Take every line from the entries below that includes the word "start" and copy it.

- _Dataset entries_
________________

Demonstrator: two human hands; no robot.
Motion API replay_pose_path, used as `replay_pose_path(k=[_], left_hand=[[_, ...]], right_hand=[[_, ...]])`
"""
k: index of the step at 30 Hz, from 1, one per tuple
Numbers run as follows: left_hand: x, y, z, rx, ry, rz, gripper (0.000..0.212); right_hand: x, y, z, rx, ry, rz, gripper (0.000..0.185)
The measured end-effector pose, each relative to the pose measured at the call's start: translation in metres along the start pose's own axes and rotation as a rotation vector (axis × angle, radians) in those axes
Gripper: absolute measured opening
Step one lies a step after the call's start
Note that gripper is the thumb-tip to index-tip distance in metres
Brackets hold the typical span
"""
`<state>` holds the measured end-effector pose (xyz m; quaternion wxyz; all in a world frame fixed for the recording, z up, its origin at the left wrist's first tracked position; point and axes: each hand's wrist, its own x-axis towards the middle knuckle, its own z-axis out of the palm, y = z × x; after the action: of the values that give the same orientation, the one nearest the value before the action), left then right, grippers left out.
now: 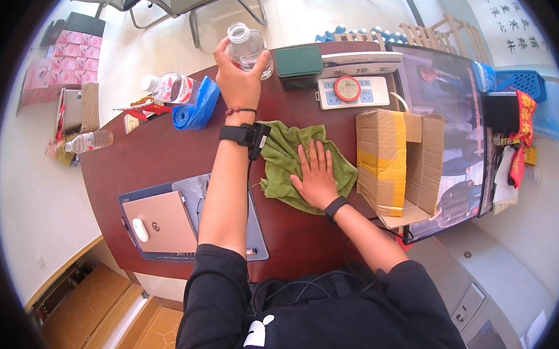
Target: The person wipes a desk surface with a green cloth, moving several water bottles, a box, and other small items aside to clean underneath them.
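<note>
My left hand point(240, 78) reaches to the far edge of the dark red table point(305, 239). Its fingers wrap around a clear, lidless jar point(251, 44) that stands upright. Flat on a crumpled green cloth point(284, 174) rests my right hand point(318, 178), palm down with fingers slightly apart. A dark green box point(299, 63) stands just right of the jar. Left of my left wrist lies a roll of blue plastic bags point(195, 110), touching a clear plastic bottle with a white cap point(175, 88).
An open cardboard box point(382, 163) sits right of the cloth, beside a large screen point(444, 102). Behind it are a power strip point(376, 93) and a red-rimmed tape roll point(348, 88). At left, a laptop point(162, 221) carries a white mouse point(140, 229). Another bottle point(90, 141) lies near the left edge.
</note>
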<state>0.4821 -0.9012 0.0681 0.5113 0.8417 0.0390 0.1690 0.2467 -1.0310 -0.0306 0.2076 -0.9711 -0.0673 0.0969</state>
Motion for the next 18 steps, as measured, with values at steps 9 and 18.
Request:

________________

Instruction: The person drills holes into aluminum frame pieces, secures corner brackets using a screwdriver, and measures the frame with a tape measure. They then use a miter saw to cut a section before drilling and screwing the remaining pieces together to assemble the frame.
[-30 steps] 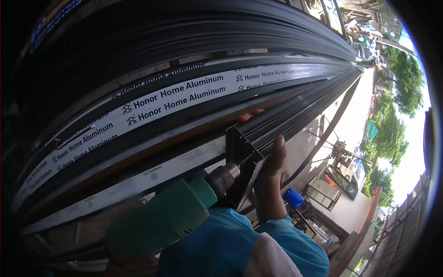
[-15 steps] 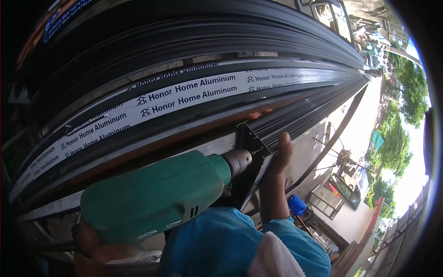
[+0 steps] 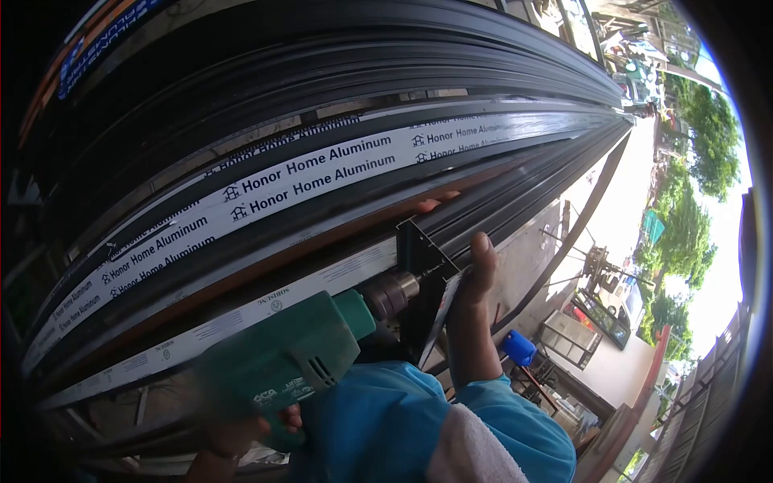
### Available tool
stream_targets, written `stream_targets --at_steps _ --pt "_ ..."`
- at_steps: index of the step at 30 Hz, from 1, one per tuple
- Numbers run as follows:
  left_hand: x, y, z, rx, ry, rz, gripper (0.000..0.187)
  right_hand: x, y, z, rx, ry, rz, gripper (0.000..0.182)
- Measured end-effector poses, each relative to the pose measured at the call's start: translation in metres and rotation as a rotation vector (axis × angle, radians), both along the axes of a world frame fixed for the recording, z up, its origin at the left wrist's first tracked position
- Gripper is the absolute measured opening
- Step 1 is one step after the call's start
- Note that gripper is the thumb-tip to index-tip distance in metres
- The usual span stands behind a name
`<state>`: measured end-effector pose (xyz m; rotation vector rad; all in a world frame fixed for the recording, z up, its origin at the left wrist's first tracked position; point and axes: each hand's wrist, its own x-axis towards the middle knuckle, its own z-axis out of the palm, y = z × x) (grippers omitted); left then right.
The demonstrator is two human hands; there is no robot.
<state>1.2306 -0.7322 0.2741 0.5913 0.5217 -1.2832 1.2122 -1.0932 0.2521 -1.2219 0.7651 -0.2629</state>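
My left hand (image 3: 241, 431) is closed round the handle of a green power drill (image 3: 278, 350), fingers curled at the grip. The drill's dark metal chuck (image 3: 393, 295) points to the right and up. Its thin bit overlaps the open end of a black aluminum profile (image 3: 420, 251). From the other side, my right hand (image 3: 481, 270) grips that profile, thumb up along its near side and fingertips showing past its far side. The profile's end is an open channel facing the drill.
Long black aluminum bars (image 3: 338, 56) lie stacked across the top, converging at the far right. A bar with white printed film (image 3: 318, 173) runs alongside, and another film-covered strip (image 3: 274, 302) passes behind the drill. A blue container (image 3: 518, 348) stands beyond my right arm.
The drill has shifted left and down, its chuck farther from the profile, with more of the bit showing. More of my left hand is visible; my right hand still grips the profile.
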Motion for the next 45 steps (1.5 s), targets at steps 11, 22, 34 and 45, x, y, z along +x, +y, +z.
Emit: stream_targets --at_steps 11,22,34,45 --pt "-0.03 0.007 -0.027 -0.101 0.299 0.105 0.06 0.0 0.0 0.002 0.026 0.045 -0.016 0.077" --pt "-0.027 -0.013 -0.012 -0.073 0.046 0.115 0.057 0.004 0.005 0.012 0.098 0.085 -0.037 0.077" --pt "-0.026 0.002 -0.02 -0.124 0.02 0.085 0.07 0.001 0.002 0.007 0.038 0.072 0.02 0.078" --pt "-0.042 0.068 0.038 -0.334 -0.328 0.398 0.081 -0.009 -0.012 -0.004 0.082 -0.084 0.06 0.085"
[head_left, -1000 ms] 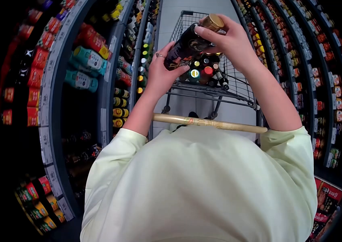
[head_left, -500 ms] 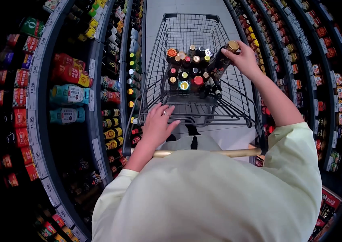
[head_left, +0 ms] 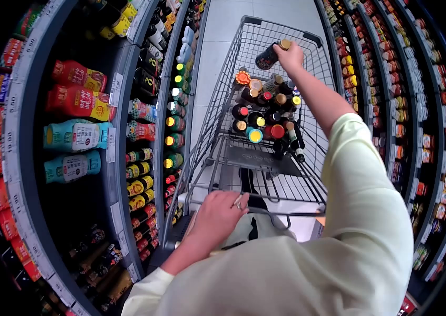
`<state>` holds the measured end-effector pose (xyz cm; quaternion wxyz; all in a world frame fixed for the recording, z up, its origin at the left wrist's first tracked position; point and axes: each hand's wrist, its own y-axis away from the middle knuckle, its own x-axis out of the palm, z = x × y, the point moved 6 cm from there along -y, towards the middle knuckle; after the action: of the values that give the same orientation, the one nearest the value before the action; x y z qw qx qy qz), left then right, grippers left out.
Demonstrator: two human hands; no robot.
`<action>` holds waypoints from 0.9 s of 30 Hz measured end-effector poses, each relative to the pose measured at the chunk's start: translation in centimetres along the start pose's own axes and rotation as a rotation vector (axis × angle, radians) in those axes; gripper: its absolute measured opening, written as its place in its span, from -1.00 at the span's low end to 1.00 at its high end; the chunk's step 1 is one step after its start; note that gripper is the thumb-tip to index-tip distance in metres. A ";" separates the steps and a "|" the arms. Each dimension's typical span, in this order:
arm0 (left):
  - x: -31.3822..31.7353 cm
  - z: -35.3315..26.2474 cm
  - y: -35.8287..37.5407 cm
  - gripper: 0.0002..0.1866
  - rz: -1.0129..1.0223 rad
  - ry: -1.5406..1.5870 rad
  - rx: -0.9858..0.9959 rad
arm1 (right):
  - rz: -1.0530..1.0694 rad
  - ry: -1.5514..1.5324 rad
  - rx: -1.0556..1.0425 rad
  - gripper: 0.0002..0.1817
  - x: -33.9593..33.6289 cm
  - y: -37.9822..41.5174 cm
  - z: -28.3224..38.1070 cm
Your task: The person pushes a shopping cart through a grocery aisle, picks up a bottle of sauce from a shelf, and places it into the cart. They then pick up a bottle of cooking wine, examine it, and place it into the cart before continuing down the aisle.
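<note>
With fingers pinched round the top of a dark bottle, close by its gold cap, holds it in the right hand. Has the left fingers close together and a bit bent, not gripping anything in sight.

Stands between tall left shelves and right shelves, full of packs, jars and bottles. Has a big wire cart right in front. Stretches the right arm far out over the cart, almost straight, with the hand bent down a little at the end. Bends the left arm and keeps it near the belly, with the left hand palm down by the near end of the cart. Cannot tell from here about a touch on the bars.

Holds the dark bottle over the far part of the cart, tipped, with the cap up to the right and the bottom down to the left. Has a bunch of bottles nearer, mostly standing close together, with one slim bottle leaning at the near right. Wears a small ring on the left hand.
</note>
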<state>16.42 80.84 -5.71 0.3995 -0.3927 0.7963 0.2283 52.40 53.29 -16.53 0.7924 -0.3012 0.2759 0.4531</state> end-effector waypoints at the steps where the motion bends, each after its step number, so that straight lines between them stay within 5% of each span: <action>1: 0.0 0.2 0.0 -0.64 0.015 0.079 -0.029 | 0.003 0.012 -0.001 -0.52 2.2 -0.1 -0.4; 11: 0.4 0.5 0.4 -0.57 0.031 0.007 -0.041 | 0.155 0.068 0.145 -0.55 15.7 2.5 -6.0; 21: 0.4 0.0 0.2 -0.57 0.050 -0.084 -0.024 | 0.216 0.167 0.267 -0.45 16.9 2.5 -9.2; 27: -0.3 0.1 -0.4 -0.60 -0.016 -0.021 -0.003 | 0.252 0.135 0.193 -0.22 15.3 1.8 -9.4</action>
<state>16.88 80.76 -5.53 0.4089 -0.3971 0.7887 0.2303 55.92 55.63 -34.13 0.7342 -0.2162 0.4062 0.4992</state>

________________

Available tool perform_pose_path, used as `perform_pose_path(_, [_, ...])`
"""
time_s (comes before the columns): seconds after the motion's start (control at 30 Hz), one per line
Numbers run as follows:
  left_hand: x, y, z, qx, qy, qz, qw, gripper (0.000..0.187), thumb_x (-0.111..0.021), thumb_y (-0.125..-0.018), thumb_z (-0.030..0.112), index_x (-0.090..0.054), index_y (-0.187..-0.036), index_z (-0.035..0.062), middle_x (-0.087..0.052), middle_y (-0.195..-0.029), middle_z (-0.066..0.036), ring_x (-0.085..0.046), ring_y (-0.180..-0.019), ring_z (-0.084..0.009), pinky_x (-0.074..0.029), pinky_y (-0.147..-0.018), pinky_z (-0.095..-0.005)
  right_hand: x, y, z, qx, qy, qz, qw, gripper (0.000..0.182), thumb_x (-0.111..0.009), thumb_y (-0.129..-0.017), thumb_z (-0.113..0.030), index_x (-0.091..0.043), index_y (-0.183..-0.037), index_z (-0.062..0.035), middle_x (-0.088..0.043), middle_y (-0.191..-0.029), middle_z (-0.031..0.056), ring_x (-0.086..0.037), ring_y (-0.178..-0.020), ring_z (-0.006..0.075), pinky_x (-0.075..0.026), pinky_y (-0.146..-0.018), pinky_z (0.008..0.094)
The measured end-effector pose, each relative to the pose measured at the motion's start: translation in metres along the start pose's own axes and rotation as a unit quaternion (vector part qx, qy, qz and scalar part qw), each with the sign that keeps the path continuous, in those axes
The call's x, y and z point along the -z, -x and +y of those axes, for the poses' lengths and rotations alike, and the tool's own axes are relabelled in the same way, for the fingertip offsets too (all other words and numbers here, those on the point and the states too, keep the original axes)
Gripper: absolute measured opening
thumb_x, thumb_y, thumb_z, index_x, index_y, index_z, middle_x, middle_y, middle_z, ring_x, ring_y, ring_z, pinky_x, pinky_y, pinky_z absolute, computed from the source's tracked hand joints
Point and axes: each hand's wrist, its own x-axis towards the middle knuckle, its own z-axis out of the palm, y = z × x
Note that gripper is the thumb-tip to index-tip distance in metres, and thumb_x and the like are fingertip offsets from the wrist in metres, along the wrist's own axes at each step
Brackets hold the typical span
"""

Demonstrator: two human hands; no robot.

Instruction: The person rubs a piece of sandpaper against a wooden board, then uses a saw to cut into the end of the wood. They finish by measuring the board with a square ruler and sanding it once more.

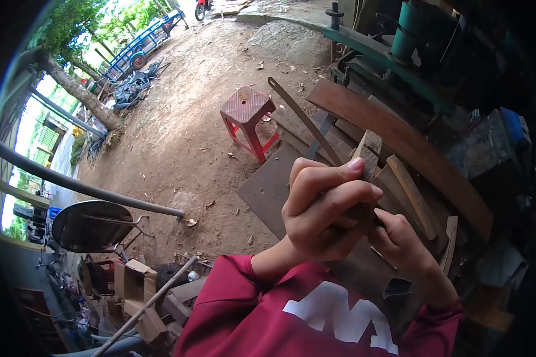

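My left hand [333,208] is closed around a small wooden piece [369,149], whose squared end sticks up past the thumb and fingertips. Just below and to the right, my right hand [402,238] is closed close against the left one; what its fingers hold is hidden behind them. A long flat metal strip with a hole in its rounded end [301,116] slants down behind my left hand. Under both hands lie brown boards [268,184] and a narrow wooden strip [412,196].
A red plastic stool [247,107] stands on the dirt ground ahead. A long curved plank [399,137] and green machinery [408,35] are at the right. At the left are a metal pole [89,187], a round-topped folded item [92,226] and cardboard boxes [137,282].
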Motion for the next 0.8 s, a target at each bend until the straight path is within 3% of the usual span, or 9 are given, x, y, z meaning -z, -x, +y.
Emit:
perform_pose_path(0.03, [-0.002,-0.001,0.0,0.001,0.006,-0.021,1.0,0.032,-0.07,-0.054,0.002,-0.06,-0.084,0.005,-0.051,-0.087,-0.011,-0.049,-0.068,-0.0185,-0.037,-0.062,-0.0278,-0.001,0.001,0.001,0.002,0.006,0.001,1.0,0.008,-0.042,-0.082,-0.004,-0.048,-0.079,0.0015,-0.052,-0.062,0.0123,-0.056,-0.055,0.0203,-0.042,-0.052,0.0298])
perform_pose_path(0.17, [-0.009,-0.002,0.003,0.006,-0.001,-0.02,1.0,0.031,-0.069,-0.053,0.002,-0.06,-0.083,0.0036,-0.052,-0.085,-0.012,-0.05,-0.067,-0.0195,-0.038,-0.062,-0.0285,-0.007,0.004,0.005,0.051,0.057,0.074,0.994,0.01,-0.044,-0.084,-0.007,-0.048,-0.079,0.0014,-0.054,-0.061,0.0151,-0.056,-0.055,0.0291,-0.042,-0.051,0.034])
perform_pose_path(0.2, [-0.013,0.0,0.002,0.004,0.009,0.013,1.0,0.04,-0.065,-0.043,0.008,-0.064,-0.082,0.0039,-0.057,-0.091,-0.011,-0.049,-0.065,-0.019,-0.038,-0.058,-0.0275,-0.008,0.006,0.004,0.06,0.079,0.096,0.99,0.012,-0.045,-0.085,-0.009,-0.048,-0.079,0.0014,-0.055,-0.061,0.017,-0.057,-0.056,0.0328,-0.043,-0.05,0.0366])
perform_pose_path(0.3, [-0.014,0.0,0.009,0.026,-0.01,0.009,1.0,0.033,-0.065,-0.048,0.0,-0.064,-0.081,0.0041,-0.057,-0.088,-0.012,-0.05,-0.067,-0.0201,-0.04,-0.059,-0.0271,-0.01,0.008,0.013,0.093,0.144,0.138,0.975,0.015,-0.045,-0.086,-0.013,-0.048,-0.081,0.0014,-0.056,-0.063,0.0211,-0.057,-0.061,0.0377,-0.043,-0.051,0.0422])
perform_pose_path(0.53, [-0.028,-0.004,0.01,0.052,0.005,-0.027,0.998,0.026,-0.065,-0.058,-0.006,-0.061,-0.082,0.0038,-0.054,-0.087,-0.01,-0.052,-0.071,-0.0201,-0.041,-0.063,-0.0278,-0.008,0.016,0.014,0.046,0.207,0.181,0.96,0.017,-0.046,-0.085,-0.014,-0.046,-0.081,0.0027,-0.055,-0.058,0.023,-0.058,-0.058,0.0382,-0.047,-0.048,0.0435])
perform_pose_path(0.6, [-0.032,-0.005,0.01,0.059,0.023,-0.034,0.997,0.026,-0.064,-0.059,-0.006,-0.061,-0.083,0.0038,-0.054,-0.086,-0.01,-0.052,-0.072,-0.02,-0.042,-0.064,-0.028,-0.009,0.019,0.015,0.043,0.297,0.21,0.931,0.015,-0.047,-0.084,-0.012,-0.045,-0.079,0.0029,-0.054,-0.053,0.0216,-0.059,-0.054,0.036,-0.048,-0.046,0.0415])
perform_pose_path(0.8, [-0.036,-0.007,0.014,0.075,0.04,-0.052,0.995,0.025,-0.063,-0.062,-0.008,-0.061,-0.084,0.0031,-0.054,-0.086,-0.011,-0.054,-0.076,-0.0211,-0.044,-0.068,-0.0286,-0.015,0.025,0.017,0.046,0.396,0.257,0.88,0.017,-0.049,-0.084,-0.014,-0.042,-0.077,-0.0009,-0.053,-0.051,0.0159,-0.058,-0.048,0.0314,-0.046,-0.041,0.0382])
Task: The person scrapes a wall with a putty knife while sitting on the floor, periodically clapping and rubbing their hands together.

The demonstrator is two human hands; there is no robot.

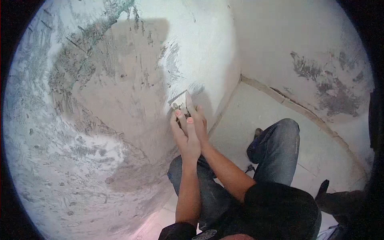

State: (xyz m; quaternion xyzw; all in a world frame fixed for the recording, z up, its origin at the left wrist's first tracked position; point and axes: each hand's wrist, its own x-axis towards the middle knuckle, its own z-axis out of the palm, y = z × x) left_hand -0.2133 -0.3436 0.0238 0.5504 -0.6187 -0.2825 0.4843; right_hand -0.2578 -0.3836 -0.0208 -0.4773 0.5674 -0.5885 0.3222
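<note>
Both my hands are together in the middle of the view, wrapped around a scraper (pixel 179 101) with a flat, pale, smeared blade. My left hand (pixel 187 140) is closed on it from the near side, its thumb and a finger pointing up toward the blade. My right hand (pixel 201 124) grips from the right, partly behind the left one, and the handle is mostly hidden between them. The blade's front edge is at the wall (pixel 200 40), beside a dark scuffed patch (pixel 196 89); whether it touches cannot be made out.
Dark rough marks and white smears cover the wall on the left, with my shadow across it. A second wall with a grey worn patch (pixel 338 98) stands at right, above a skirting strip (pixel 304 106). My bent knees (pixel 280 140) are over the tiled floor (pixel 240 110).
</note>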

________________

- _EXERCISE SOLUTION_
The measured end-effector pose, each relative to the pose measured at the call's start: translation in metres along the start pose's own axes and rotation as a rotation vector (axis × angle, radians) in those axes
Step one lies a step after the call's start
- Measured end-effector poses, each relative to the pose measured at the call's start: translation in metres and rotation as a rotation vector (axis × angle, radians), both along the axes of a world frame fixed for the recording, z up, its origin at the left wrist's first tracked position
- Step 1 is one step after the call's start
`<action>` holds waypoints from 0.9 s of 30 Hz measured end-effector poses, each relative to the pose measured at the chunk's start: translation in centimetres along the start pose's own axes and rotation as a rotation vector (axis × angle, radians) in those axes; gripper: its absolute measured opening, written as its place in its span, from -1.00 at the span's low end to 1.00 at its high end; the chunk's step 1 is one step after its start; note that gripper is the thumb-tip to index-tip distance in metres. A ";" separates the steps and a "|" the arms. Each dimension's typical span, in this order:
time_s (comes before the columns): seconds after the motion's start (control at 30 Hz), one per line
The measured end-effector pose, each relative to the pose measured at the motion's start: translation in metres along the start pose's own axes and rotation as a unit quaternion (vector part qx, qy, qz and scalar part qw), each with the sign that keeps the path continuous, in those axes

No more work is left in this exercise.